Chinese living in India are feeling it’s unsafe for them to go out in public and have closed their shops amid a boycott that has included anti-China graffiti and the burning of Chinese flags.
According to the Indian media reports, the wave of anti-China sentiment in India erupted after a border clash in Galwan Valley between China and India, Global Times reported on Wednesday.
Since then some Indians have launched campaigns calling for a boycott of Chinese products and businesses. Anti-China protests are being held in many cities.
Chinese living in India reached by the Global Times said anti-China sentiment has impacted their daily lives and some have had to close their stores and restaurants because of boycotts.
They said they’re concerned strong Indian nationalism and anti-Chinese sentiment in the wake of the border clash could erupt at any time.
They frequently see news reports of protests at local Chinese-owned factories and the destruction of Chinese products.

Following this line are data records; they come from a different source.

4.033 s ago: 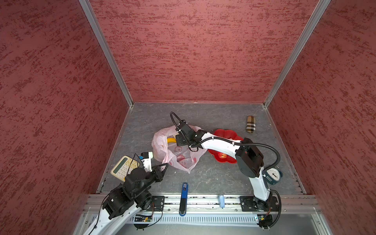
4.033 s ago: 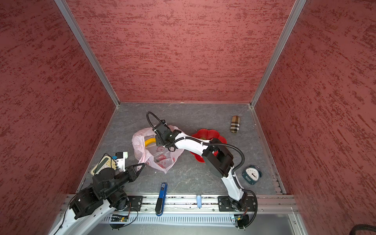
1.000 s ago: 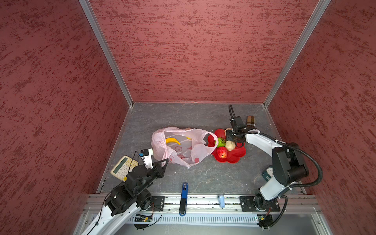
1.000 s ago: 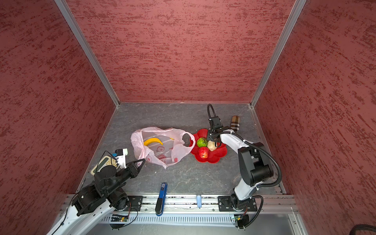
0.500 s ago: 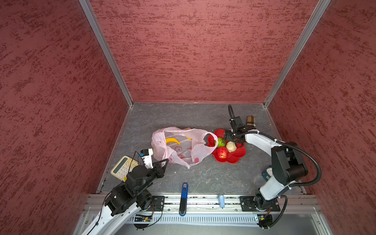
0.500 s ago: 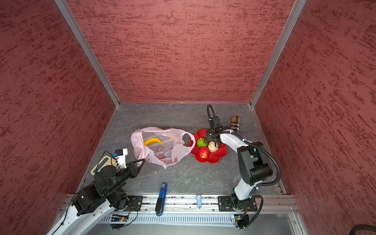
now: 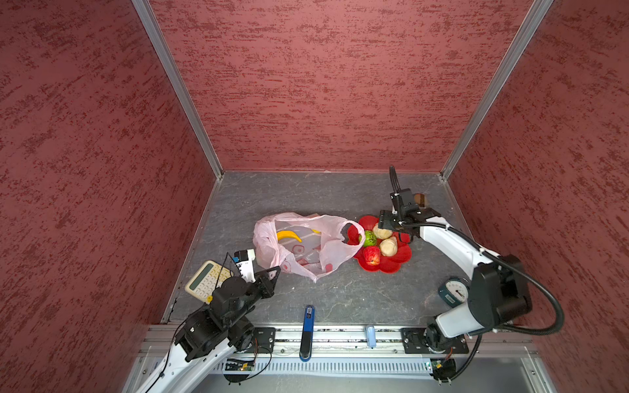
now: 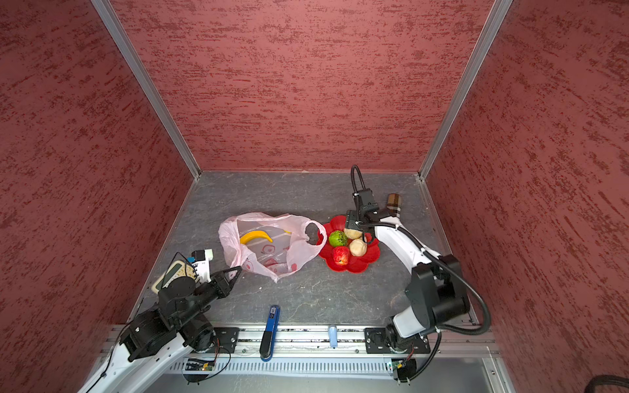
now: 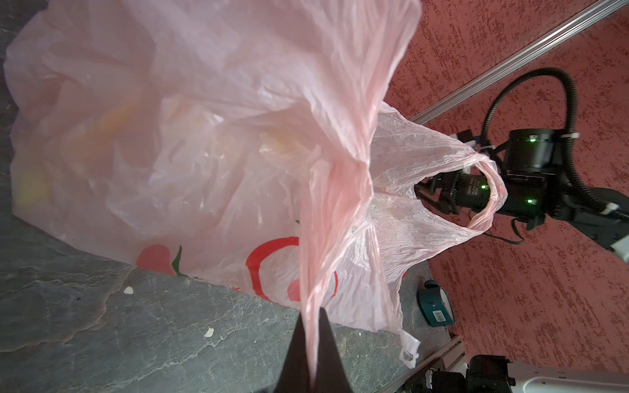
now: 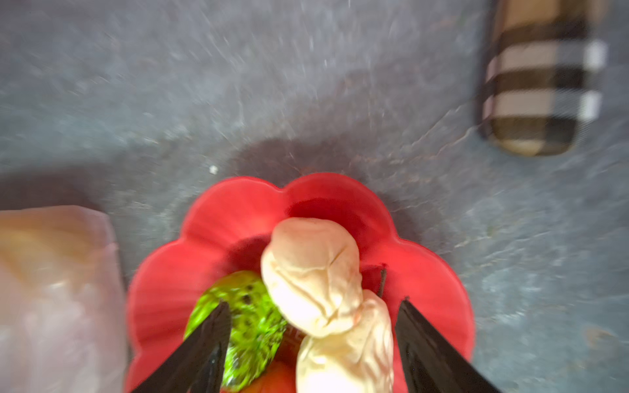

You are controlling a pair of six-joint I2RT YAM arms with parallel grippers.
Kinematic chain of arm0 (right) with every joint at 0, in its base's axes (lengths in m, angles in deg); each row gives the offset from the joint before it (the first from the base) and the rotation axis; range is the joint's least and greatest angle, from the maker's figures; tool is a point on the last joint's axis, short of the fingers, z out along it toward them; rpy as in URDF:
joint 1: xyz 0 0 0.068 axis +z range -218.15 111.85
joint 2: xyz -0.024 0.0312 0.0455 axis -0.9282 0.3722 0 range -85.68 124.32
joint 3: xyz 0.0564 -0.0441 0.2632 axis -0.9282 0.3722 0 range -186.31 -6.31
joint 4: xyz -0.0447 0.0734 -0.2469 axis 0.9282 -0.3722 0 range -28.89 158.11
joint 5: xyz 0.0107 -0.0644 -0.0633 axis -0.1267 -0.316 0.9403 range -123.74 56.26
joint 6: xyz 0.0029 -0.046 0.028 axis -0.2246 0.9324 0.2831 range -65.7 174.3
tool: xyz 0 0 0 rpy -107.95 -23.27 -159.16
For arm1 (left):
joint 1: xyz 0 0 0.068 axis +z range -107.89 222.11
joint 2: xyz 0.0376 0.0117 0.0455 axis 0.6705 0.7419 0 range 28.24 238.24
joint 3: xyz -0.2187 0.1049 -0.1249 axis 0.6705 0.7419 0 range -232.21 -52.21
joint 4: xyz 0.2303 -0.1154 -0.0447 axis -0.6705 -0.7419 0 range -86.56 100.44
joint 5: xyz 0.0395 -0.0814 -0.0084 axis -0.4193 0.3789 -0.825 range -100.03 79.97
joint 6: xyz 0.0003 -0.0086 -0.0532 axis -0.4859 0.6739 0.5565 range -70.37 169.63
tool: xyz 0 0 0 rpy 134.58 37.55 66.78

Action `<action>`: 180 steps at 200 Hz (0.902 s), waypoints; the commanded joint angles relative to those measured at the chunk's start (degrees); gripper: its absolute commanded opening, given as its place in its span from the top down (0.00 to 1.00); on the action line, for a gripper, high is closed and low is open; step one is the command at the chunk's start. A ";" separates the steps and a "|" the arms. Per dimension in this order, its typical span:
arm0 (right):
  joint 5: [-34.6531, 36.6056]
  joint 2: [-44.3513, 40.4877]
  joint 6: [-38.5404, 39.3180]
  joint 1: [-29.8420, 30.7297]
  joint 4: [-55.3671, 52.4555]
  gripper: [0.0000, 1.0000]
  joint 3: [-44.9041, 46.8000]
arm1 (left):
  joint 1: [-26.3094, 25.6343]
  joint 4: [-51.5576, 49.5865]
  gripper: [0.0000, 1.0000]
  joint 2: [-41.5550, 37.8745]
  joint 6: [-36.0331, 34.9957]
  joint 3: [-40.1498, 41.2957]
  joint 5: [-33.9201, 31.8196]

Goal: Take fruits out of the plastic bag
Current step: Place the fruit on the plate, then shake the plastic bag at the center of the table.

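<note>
While the left gripper (image 9: 315,343) is clamped on a stretched strip of the bag (image 7: 306,245), with pink film running up from between its pressed jaws, the right gripper (image 10: 311,326) hangs over the plate (image 7: 384,268), jaws spread wide and holding nothing. In the right wrist view its fingers (image 10: 204,343) stand on either side of the two beige fruits (image 10: 311,272), wider apart than the fruits. One finger crosses in front of the green fruit (image 10: 252,316).

The bag lies crumpled on the grey floor (image 7: 340,299) about mid-table, its mouth gaping upward. In both top views one loop handle (image 8: 311,234) reaches toward the plate and overlaps its near rim. The banana (image 7: 288,235) is inside the bag, seen through the opening. A small yellow bit (image 7: 316,231) shows beside it, too little to tell what it is.

The plate sits just to the right of the bag. On it the green fruit, both beige fruits and the strawberry (image 7: 371,255) cluster together, touching.

A calculator (image 7: 204,280) and a white box (image 7: 245,260) lie by the left arm. A gauge (image 7: 454,292) sits beside the right arm, a plaid roll (image 8: 394,204) lies behind the plate, and a blue pen (image 7: 308,326) rests at the front edge.
</note>
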 commanded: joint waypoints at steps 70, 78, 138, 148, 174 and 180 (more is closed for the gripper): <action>-12.67 -6.01 7.24 8.11 3.13 0.26 -13.70 | 0.11 0.43 1.00 -0.01 -3.14 -3.50 -1.96; -12.27 -5.41 8.61 9.97 1.98 0.25 -15.89 | 0.12 0.52 1.00 0.14 -3.26 -3.64 -2.00; -19.67 5.66 13.50 16.68 -0.31 0.21 -22.42 | 0.07 1.46 1.00 1.03 -3.53 -3.65 -0.77; -20.71 7.61 14.37 17.47 -0.75 0.20 -22.68 | 0.11 1.50 1.00 1.03 -3.54 -3.60 -0.86; -20.37 11.98 16.97 18.78 -3.38 0.20 -23.63 | 0.08 2.28 1.00 1.14 -3.43 -3.30 -0.46; -20.37 12.84 17.22 18.83 -3.97 0.20 -23.81 | 0.08 2.44 1.00 1.22 -3.51 -3.30 -0.34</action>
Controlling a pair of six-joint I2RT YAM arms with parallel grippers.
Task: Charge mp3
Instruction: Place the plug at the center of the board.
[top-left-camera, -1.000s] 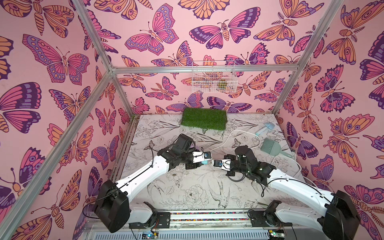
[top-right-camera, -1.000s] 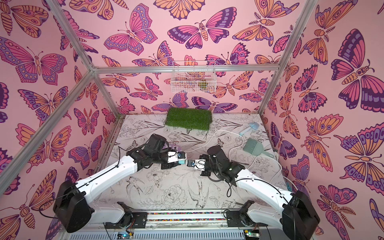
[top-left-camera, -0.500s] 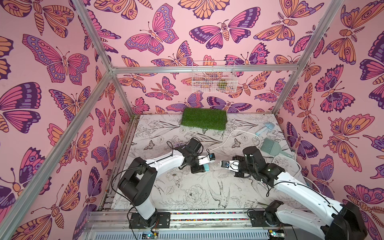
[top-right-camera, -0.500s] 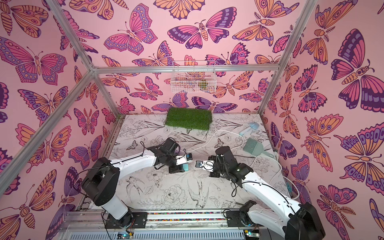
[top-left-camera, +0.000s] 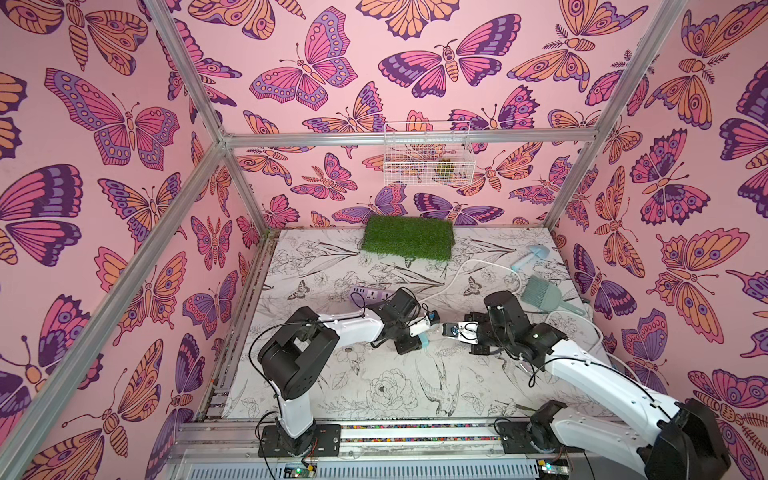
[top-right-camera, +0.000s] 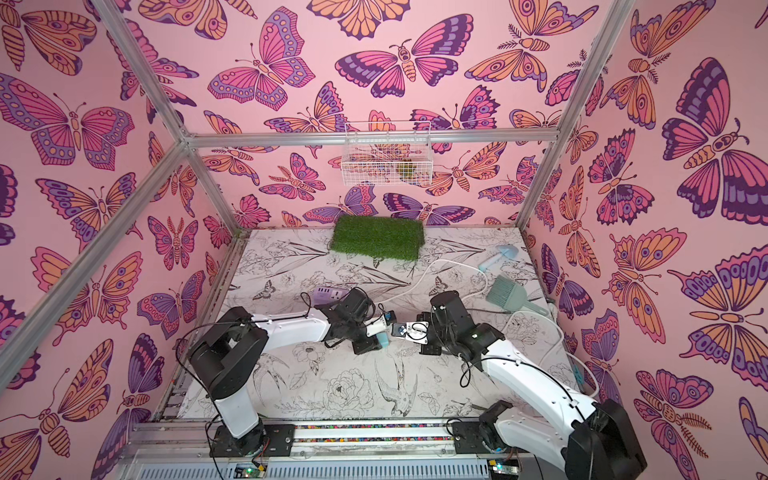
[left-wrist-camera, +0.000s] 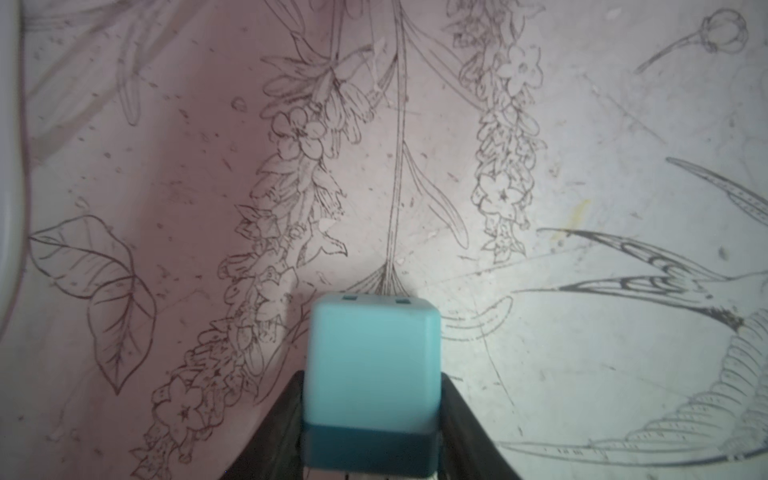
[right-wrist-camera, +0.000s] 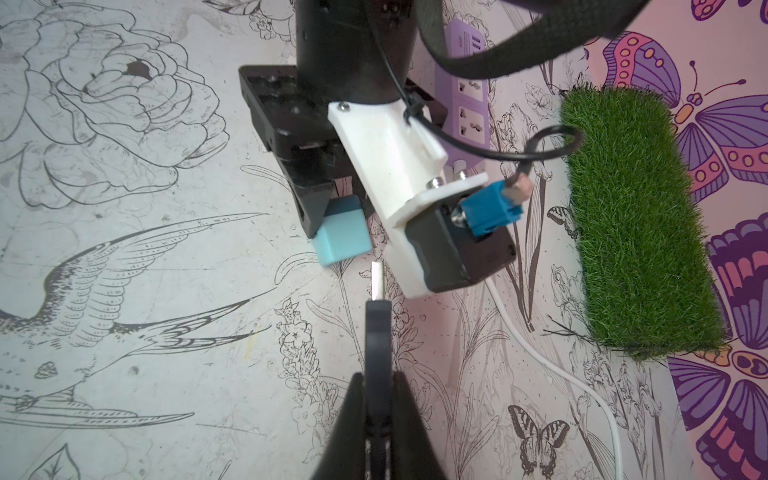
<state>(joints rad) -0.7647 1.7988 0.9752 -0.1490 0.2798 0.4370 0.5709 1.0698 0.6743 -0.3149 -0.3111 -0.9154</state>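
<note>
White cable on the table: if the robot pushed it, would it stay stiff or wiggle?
Probably floppy: the white cable lies in loose curves across the table. It looks thin, so it is likely light and easy to drag. A push would probably bend it sideways, not roll it.

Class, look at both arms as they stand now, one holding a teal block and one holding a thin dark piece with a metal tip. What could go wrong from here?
1. The thin dark stick with a metal plug in the right claw points beside the teal charger block, not at its slots; it may jam.
2. The left claw grips only the block's rear, so a push could tilt it.
3. The left arm's black cable loop hangs close and might snag.
</note>
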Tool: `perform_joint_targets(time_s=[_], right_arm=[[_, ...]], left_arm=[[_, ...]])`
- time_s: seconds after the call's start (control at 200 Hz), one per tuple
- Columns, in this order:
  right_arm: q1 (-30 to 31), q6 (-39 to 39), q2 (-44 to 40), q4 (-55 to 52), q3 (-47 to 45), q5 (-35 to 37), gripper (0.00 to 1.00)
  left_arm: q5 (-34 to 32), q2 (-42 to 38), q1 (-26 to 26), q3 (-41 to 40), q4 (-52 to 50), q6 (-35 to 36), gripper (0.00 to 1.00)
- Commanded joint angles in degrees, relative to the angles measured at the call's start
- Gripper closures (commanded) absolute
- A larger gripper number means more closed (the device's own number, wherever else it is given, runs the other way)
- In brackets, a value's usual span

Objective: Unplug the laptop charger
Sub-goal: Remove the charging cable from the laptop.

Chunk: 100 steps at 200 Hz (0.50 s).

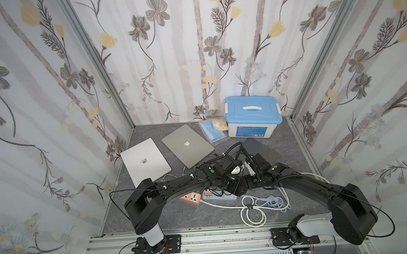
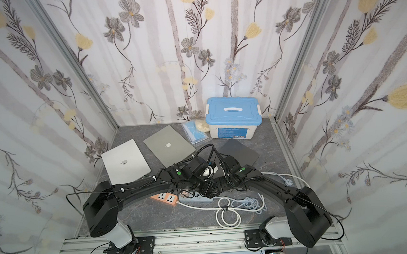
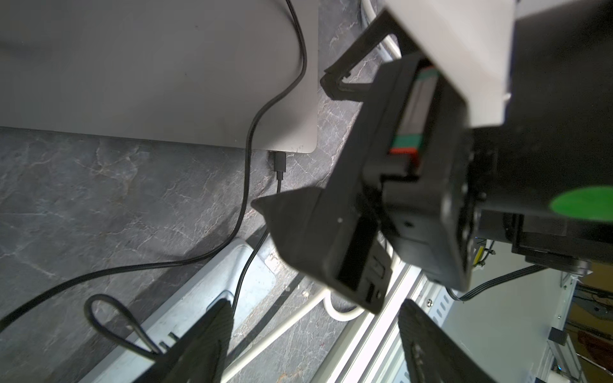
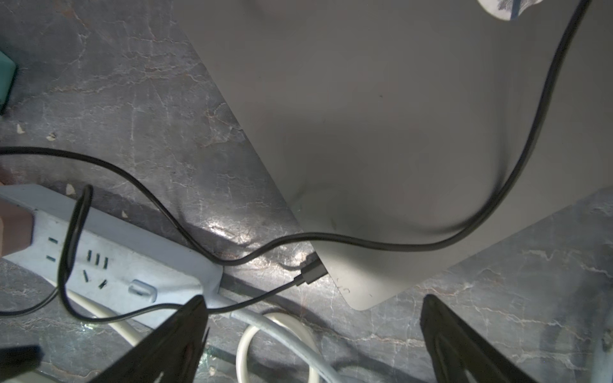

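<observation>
Charger plug (image 4: 311, 272), a small stiff nub in the dark grey laptop (image 4: 398, 132) edge near its corner, probably wants pinching on the hard shell, not the floppy cable (image 4: 398, 244); right gripper (image 4: 313, 315) and left gripper (image 3: 315, 318) both gape empty nearby.

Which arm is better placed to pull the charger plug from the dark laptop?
Likely right: right gripper open, charger plug centred ahead of it at the laptop edge; left gripper sits farther off.
</observation>
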Motion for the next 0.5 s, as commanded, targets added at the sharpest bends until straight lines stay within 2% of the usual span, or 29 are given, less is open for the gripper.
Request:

They say they’re frightened by radical and illegal anti-China demonstrations and hope the border clash doesn’t destroy the friendship between Chinese and Indian people. Chinese expatriates in India have called for the two countries to rebuild mutual trust.
Meanwhile, Cheng Feng, a Chinese expert studying China-India relations has seen “Boycott China” graffiti written in Hindi and English in popular New Delhi markets.
Cheng, who has been living in India for two and a half years, said some Chinese are protecting themselves by carrying a stick when they have to venture outside.
The right-wing student group Akhil Bhartiya Vidhyarthi Parishad (ABVP) staged a sit-in and chanted anti-China slogans outside the Chinese Consulate General in Kolkata. In New Delhi, members of the Swadeshi Jagran Manch, an affiliate of the right-wing Rashtriya Swayamsevak Sangh (RSS), were detained by police during an anti-China demonstration, according to media reports.
Members of another right-wing group, Hindu Sena, defaced the sign outside the Chinese embassy in New Delhi on Tuesday.